Clicking on an image will open another window. You can use the second window to scroll through all the enlarged images associated with this article

The Henna Page Journal
Ozzfest Diary
Catherine Cartwright Jones
Page 8 of 20

Previous Page Next Page
Front cover


Every so often I go down to the festival office to sort and count down the cash accumulating in my purse. Twenties get crammed in fast and it needs to be sorted! No way to do that in the crowd without risking a mugging. I usually pull out all the money into my skirt in a locked ladies room stall, but the lines are too long (something to do with the beer). There's a Brit in the office, part of OzzFest crew, chattering about having gotten arrested in Arizona (though his lawyer bailed him out). Perhaps the story will sound more amusing in Shepard's Bush. I joke with him.

Next morning, at the B&B breakfast, we meet young Ozzfesters. We talk about Ozz, and I mention that the beer is a bother. The boy across the table from me immediately stops eating breakfast, so his stomach will be good and empty to get the full alcahol impact of the first beer at 10 am. I tell him that if he comes to my booth drunk, I will personally wring his neck. He goes back to his pancakes and scrambled eggs.


The second day of Detroit is a repeat of the first. Hot, and though pleasant enough in the morning, the afternoons deteriorate into boozy, ballsy, uselessness. A few people get hauled from the mosh pits to the paramedic room, and out again with neck collars. We bail at dusk and go home. I've made money, but I'll not do this gig again. I want to henna at a chick concert! My minimum price for guyz asking me to henna their alleged 13" dicks (yeh, riiight!) is going to start at $1000 a minute as of now.

There are 2 days break before Columbus. We are comatose.

Columbus:


Something is NOT right with Gwyn's clutch, and it gets worse as we drive, turning a 2 hour drive into 4.

We pull into the parking lot at 6:30 again, pleased that it's the last day out. Zimra is there to work with us. We're so exhausted we're thrilled to have a spare pair of hands. I'm near euphoric that this is the last day. I've made the all money I need, so I can slack off.


Zimra pitches in fast and helps us set up. We're near the beer again, but we're also near big flower beds. The tour management lady comes by again for more henna and offers to do us favors, like getting us passes for good dinner with the bands, and a "all access pass" for Gwyn so she can meet band members. Kewhl!

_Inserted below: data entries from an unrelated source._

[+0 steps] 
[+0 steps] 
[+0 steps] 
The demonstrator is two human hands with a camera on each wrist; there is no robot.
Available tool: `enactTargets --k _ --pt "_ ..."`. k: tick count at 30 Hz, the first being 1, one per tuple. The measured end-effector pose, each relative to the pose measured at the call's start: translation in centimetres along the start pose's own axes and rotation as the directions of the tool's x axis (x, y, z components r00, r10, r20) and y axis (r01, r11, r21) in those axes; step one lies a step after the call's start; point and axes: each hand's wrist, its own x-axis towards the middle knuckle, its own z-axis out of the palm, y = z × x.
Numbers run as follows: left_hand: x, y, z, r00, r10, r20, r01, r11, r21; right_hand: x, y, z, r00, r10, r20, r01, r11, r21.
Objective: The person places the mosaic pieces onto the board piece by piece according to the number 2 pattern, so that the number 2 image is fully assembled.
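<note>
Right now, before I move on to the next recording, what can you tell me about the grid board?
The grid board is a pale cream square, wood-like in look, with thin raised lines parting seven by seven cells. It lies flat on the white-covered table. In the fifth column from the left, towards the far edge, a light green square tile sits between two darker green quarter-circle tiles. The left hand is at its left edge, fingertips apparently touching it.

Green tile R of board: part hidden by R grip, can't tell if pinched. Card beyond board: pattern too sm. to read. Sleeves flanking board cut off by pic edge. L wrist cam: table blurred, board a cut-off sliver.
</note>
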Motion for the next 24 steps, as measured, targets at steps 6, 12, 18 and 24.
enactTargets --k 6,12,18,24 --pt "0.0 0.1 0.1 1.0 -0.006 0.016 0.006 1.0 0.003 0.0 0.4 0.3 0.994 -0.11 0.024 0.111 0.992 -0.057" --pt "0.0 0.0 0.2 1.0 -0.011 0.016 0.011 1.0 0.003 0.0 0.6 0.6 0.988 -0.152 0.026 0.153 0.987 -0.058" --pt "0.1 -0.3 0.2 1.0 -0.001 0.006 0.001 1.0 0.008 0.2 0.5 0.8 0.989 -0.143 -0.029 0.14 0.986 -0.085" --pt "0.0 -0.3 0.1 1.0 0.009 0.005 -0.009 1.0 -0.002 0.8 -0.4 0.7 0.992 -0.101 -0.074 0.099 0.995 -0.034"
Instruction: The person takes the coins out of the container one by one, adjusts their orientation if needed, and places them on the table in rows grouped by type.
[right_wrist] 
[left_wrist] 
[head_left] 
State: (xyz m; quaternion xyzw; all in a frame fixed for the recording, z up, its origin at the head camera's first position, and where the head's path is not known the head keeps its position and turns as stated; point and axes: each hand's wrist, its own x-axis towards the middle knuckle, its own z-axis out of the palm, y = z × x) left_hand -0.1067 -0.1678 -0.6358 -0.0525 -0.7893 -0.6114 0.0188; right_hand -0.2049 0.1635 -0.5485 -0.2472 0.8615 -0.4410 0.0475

We start the morning as usual ... I grab the first three "pretty gurlz" and henna them for free, Celtic knots to please the crowd. Once we have a few babes on display drying their henna, business starts rolling in. Zimra's steady and persistent, doing lovely delicate patterns, but Shanon, Gwyn and I have totally lost our drive and are slacking. We're stupid tired. I'm grateful for a brief rain shower giving me the opportunity to fold up the books and wander off to look at the bands and other vendors. The rain makes the grassy area above the amphitheater muddy, and headbangers summersault down the incline and wallow in the muck. They're an agreeable college crowd. Our end of the arena is sparse. The other side is so packed people can barely move.


I do more henna, relax, and let Shanon and Zimra do the bulk of the work and collect the bulk of the money. The clients are steady, but there's seldom more than 1 or 2 waiting in line. It's drizzly, so we get out the blow dryers to crusty-up the henna. We are on the same electric drop as a funnel cake vendor, and every time their deep-fat fryer thermostat kicks in, it blows out the dryers. First time we've gotten our promised electricity, and it STILL doesn't work right!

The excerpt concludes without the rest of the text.